18. The reaction vessel in claim 16 is capable of obtaining temperature ranges from 150° C. to 400° C. but not limited to these temperature ranges.

19. The reaction vessel in claim 16 is capable of altering and/or regulating the rate of reaction fluid flow and the residence times within the prefabricated channels and/or grooves.

20. The reaction fluid flow in claim 19 can be within the ranges of 0.0001 mL/minute-500 L/min but not limited to these ranges.

21. The reaction fluid flow residence times in claim 19 can be within the ranges of 0.00001 seconds-100 hours but not limited to these time ranges.

22. The thiotetrazoles and their pharmaceutically acceptable salts made in the process of claim 1 can be used as pharmaceutical preparations and therapeutics for the treatment of HIV infections.

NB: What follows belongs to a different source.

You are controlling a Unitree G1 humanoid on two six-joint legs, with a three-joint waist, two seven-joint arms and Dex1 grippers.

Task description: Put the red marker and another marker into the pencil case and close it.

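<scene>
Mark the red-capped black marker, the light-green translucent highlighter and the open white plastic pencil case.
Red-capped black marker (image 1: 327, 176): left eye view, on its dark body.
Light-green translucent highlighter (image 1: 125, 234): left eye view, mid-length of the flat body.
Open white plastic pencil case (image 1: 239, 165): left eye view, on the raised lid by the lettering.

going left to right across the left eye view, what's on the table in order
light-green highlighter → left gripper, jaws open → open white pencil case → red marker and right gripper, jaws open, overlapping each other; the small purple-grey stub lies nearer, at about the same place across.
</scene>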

23. The thiotetrazoles and their pharmaceutically acceptable salts made in the process of claim 1 can be used as pharmaceutical preparations and therapeutics for the prevention of HIV infections.

24. The thiotetrazoles and their pharmaceutically acceptable salts made in the process of claim 1 can be used as pharmaceutical preparations and therapeutics for the treatment of hyperuricaemia.

25. The thiotetrazoles and their pharmaceutically acceptable salts made in the process of claim 1 can be effective against wild type strains of HIV.

26. The thiotetrazoles and their pharmaceutically acceptable salts made in the process of claim 1 can be effective against mutated strains of HIV.

27. The NNRTI made in the process of claim 1 can be used as pharmaceutical preparations and therapeutics for the treatment of wild type and mutant forms of HIV.

28. The process in claim 1 can form thiotetrazoles in at least 1% yield.

29. The process in claim 1 can form thiotetrazoles in at least 9% yield.

30. The process in claim 1 can form thiotetrazoles in at least 19% yield.

31. The process in claim 1 can form thiotetrazoles in at least 29% yield.

32. The process in claim 1 can form thiotetrazoles in at least 39% yield.

33. The process in claim 1 can form thiotetrazoles in at least 49% yield.

34. The process in claim 1 can form thiotetrazoles in at least 59% yield.

35. The process in claim 1 can form thiotetrazoles in at least 69% yield.

36. The process in claim 1 can form thiotetrazoles in at least 79% yield.

37. The process in claim 1 can form thiotetrazoles in at least 89% yield.

38. The process in claim 1 can form thiotetrazoles in at least 99% yield.

39. The process in claim 1 can use bromide elecrophiles (R-Br), where R=o-nitro phenyl acetamide, m-nitro phenyl acetamide, p-nitro phenyl acetamide, o-methyl phenyl acetamide, m-methyl phenyl acetamide, p-methyl phenyl acetamide, o-chloro phenyl acetamide, m-chloro phenyl acetamide, p-chloro phenyl acetamide.